Turning inward, if I’m honest with myself and disregard the tales I tell myself of my own fundamental unworthiness, I’m forced to admit that I’m basically good. This is not to say that I’m only good or even often good, just basically good. What I mean by that is that when I’m aware of what I’m doing, my intention is to do what I believe to be right. If I don’t, I feel ill at ease with myself in a way that no amount of post hoc justification can assuage (at best, I may be able to forget the matter entirely). And those attempts at justification themselves betray a fundamental desire to do, or at least have done, the right thing.

In fact, it could even be said that the very fact of caring–of preferring one outcome to another–is the outer expression of Basic Goodness. This impulse may become terribly malformed between its initial conception and its final expression, but the perpetrator of the vilest wrongdoing originally intended to make something better for someone, even if it was only himself or herself (who, after all, is no less, or more, valid an object of compassion than any other being). I say this because if I continue to be honest with myself, I am also forced to admit that there are no doubt circumstances (in which I have so far been fortunate enough not find myself) under which I could find myself holding a gun to someone’s head. Yes, Basic Goodness underlies all of our motivations, but the potential to corrupt that into aggression, whether petty or profound, exists in all of us as well, as anyone who has watched The Sopranos closely and found themselves in the troubling position of wishing a sociopath well can attest. Our primordial ignorance, the root of all of our suffering, is to see separation, distinct entities, inherent existence where there are no such things. Our Basic Goodness isn’t separate from the suffering its misguided expression causes; we aren’t separate from those we harm or those who harm us; and none of us are devoid of Basic Goodness, nor are any of us free from the ignorance that expresses it as suffering.

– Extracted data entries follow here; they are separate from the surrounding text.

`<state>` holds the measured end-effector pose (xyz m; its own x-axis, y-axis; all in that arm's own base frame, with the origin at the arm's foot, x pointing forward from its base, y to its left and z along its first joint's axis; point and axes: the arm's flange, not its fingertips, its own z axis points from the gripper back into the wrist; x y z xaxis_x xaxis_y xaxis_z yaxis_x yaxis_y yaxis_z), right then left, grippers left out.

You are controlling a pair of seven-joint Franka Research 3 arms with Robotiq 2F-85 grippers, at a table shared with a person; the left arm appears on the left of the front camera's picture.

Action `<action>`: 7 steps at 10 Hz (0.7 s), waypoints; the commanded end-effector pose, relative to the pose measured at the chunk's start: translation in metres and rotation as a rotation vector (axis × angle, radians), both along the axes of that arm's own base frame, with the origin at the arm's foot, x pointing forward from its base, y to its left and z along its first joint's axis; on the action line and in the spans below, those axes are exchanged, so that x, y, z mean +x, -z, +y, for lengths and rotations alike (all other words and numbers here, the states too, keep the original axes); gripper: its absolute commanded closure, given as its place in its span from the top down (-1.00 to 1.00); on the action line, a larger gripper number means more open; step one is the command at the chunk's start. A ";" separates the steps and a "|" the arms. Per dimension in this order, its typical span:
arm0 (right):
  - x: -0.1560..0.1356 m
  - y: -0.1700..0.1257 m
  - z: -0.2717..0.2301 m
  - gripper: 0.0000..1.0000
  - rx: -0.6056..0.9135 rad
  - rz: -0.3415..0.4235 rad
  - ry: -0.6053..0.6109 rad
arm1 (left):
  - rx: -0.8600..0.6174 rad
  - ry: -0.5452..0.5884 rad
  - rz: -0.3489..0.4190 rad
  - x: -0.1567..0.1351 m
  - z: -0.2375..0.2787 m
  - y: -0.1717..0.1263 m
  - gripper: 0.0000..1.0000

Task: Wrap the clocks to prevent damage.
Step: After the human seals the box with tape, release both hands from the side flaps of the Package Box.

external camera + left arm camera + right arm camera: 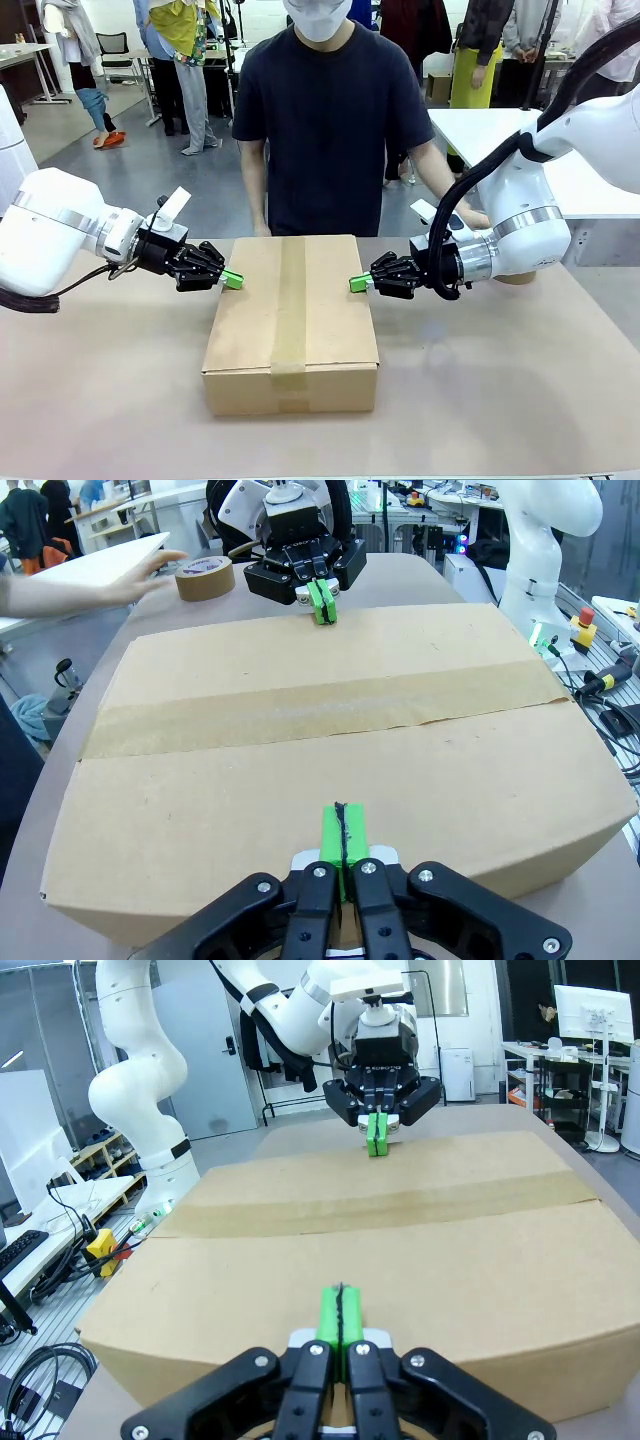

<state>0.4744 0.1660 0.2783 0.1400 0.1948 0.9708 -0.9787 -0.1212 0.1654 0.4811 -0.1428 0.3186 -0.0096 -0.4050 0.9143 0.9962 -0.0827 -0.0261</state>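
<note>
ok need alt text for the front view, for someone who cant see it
A closed cardboard box, sealed with a strip of tape along its top, sits on a table between two white robot arms. The left gripper and right gripper, both shut, meet its opposite sides, while a person in a dark shirt stands behind it.

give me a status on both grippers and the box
Left gripper and right gripper both shut, empty, at opposite sides of the cardboard box. Box taped closed along its middle. Person's hand by the tape roll beyond the box.
</note>
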 end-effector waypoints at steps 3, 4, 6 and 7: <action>-0.011 -0.049 -0.001 -0.98 -0.090 -0.039 -0.029 | 0.112 0.019 -0.023 -0.011 0.009 -0.048 -0.99; -0.021 -0.081 -0.004 -0.98 -0.177 -0.046 -0.054 | 0.163 0.016 -0.034 -0.018 0.016 -0.080 -0.99; -0.043 -0.153 -0.018 -0.98 -0.372 -0.049 -0.013 | 0.271 0.012 -0.025 -0.034 0.034 -0.143 -0.99; -0.051 -0.183 -0.028 -0.98 -0.439 -0.043 0.027 | 0.347 -0.002 -0.023 -0.041 0.043 -0.167 -0.99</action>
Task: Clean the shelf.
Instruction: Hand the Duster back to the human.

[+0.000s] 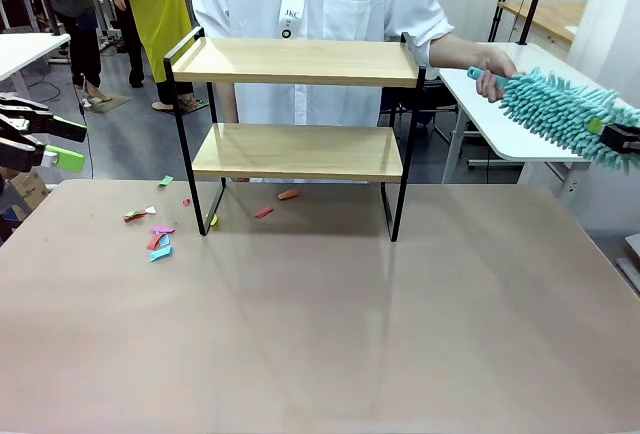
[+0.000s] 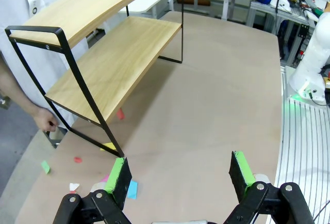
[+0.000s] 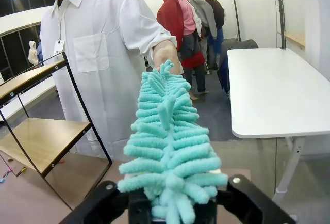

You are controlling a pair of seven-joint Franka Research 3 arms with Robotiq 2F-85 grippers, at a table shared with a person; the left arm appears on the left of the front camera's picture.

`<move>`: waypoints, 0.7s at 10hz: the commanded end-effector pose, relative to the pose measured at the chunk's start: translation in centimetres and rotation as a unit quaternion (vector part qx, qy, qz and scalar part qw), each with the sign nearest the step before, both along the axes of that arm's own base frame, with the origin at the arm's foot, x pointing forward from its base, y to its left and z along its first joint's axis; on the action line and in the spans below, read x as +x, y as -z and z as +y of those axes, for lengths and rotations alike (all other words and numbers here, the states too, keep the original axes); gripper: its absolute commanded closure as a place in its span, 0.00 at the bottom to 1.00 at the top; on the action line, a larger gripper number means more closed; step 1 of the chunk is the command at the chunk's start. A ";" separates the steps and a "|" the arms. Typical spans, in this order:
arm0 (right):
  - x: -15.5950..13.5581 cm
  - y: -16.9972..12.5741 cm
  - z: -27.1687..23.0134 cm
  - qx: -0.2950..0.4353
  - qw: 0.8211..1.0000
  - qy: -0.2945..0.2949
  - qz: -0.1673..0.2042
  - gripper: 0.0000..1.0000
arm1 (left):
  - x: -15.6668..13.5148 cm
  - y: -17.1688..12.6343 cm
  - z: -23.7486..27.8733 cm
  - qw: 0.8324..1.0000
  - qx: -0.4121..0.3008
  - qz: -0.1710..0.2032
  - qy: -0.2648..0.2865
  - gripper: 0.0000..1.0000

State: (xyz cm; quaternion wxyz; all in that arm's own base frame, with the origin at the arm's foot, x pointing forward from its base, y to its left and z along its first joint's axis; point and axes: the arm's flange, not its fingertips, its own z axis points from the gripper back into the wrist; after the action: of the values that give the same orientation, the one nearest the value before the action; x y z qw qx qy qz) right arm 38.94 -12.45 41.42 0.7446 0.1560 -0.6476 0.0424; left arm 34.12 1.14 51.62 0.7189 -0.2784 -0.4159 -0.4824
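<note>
A: Brown tabletop (image 1: 320, 334), person in a white shirt at the far edge, other white tables behind. Shelf (image 1: 300, 104) sits upper centre of the front frame, both boards bare as far as I can see.

B: And the scraps?

A: Coloured paper bits (image 1: 158, 237) on the table, left of centre, around the shelf's near left leg; a couple of red ones (image 1: 276, 202) under the lower board.

B: Grippers?

A: Left gripper (image 1: 55, 144) at the left edge of the front frame, jaws wide apart, nothing between them. Left wrist view agrees: green pads (image 2: 117, 178) spread over bare table. Right gripper (image 1: 618, 137) at the right edge, at the fluffy end of a teal duster (image 1: 560, 109). Right wrist view shows the tufts bunched between its fingers, so it looks like it's gripping the duster, but the pads are buried, can't tell how firm.

B: Who has the handle?

A: The person's hand (image 1: 492, 62), upper right. Both ends held, looks like a handover.

B: Risks?

A: Soft tufts squash, so the duster could slip or droop if the hand lets go before the grip is tight. Also the thin black frame: a swing from the right could clip the side rail and shove the shelf.
</note>
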 end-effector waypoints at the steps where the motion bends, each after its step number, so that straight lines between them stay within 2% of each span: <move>1: 0.0 -0.5 0.0 0.011 1.000 -0.002 0.011 0.00 | 0.3 0.1 -0.1 1.000 -0.008 -0.011 0.006 0.00; 3: -0.2 -2.9 -0.4 0.042 0.999 -0.006 0.002 0.01 | 0.3 0.1 -0.1 1.000 -0.008 -0.011 0.006 0.00; 5: -0.4 -7.6 -2.1 0.100 0.995 0.001 -0.025 0.00 | 0.3 0.1 -0.1 1.000 -0.008 -0.011 0.006 0.00; 7: 0.1 -12.0 -5.3 0.177 0.983 0.027 -0.043 0.00 | 0.3 0.1 -0.1 1.000 -0.008 -0.011 0.006 0.00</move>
State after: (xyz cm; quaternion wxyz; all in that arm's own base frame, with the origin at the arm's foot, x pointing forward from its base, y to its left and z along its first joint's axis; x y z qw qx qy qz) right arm 38.65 -16.10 51.88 0.6894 0.2378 -0.6824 -0.0506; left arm 34.16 1.13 51.58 0.7190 -0.2781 -0.4156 -0.4827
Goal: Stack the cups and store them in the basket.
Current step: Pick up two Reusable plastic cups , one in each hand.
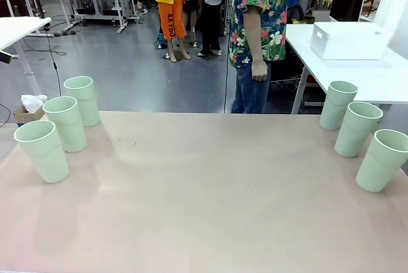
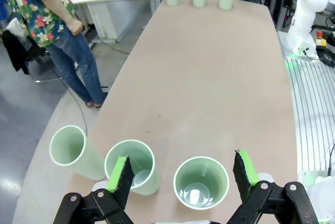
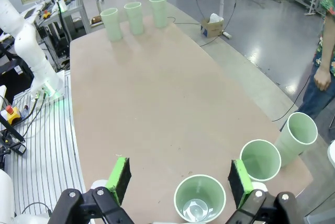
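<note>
Three pale green cups stand upright in a row at the table's left edge. Another three stand at the right edge. The white basket sits on a separate white table at the back right. In the left wrist view my left gripper hangs open above the left row, over the nearest cup. In the right wrist view my right gripper is open above a cup of the right row. Neither holds anything.
A person in a flowered shirt stands at the far side, hands down. The tan table is bare between the two rows. The right arm's base and the left arm's base stand beside the table.
</note>
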Robot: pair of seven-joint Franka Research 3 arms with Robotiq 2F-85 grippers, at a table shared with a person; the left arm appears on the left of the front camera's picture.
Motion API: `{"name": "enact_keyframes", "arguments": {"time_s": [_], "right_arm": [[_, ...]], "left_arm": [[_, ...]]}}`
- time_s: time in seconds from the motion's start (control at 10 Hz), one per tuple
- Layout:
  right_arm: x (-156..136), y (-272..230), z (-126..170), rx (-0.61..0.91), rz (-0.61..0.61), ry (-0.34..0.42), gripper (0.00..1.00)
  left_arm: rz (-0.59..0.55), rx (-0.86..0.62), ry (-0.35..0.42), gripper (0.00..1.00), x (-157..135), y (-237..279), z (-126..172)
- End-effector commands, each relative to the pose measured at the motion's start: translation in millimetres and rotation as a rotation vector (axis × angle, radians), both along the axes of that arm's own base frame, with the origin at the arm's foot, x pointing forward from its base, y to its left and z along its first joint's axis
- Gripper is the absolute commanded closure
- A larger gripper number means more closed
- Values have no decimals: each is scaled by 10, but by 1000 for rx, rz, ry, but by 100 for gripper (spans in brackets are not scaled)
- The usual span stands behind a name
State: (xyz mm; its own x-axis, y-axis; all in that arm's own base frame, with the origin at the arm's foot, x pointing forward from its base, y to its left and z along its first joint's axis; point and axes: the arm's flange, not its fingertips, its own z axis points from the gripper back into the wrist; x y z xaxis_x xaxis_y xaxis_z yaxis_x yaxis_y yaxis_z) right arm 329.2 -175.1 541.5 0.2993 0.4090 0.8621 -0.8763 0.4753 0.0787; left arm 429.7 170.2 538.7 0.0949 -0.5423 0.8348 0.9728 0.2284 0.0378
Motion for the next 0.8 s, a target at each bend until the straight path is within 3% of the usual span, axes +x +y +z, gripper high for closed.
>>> {"name": "enact_keyframes", "arguments": {"time_s": [0.0,0.7], "right_arm": [[26,-1,16,15,9,-31,0],[26,-1,16,15,9,-31,0]], "left_arm": [[-5,2,1,0,-6,6,-5],[-5,2,1,0,-6,6,-5]]}}
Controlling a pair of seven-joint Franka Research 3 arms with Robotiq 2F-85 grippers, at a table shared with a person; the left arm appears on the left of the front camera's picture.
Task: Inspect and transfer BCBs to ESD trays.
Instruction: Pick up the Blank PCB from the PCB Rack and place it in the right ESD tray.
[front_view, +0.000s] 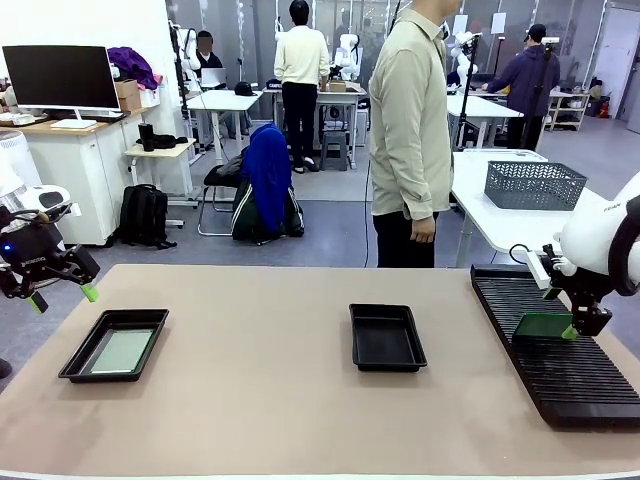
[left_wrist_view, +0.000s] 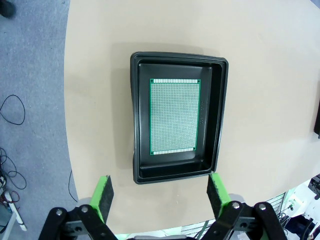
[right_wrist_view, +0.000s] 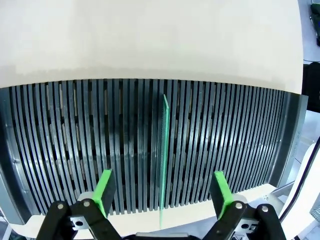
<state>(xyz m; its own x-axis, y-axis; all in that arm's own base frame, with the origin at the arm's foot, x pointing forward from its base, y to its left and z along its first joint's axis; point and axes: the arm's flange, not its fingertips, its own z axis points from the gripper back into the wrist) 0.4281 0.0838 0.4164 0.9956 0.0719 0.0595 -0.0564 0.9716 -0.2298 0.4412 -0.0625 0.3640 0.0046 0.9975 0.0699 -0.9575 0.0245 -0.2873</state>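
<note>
One BCB (left_wrist_view: 174, 116), a green perforated board, lies flat in the left ESD tray (left_wrist_view: 137, 120), which shows at the table's left (front_view: 75, 367) with the board (front_view: 120, 350) on its floor. My left gripper (left_wrist_view: 160, 192) hovers open above the tray's near rim, at the table's left edge (front_view: 64, 296). A second ESD tray (front_view: 387, 337) sits bare mid-table. Another BCB (right_wrist_view: 164, 150) stands on edge in the black slotted rack (right_wrist_view: 75, 140). My right gripper (right_wrist_view: 162, 192) is open, its fingers on either side of this board (front_view: 545, 325) without touching it.
The long black rack (front_view: 570, 370) lies along the table's right side. A person (front_view: 410, 130) stands at the far edge behind the middle tray. A grey wire mesh basket (front_view: 535, 185) rests on a white table behind the rack.
</note>
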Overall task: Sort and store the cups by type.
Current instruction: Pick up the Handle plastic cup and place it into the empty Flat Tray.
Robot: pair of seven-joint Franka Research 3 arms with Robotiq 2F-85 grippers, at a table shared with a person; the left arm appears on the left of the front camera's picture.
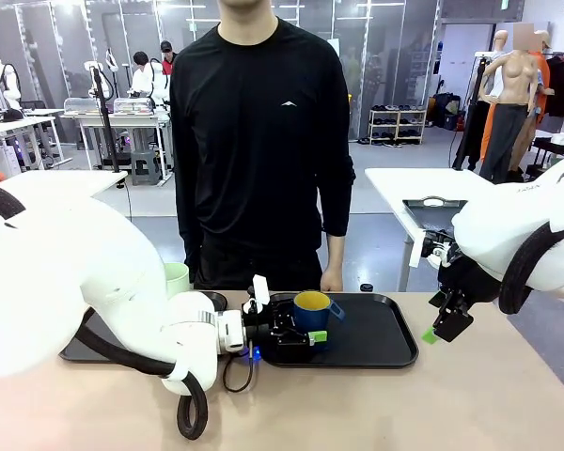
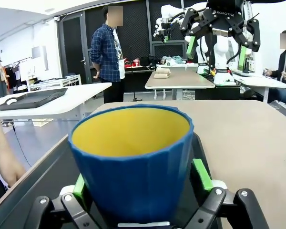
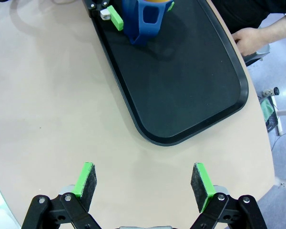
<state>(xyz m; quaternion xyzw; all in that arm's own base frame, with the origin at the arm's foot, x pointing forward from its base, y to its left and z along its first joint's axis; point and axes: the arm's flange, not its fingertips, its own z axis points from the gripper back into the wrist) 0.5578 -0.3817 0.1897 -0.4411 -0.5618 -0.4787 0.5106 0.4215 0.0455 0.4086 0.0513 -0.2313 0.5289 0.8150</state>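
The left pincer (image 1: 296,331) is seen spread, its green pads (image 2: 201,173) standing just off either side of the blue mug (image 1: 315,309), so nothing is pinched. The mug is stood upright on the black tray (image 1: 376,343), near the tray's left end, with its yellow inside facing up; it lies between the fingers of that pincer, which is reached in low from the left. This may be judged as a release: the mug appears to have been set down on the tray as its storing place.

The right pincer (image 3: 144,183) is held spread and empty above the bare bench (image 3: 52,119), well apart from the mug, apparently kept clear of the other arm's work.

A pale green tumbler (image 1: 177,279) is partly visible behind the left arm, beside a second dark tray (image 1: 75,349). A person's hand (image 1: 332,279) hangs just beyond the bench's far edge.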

Less than a month after our small group arose from our week of sitting in Chelsea, another small group took their seats a little further downtown, and they have grown and remain there still. Though the timing is merely coincidence, I can’t but project a continuity between the two. The week of sitting in August so fundamentally changed my sense of and relationship with myself that I’m still trying to integrate the experience. The Occupy movement has had a similarly profound effect on my sense of and relationship with the world around me. Perhaps the way things are done isn’t the solution to the problems caused by the way things are done, and perhaps from that insight hope might arise. There’s an unmistakable undertone of alarm, panic even, to the various attempts to airily and pithily dismiss the Occupy movement’s manifestations that indicates the deeper truth about the real threat it poses to the way things are done. I often hear that same undertone of alarm when I discuss meditation with people who haven’t tried it. In both cases, I find myself offering the same suggestion: “Try it.” If you can spare the few minutes, sit quietly and follow your breath, and if you can get to an Occupation, go visit. Don’t listen to everyone else’s opinions and beliefs about your fundamental nature or the nature of the world around you, especially not mine. Go and find, or fail to find, Basic Goodness for yourself. But I bet you’ll find it if you’re honest with yourself.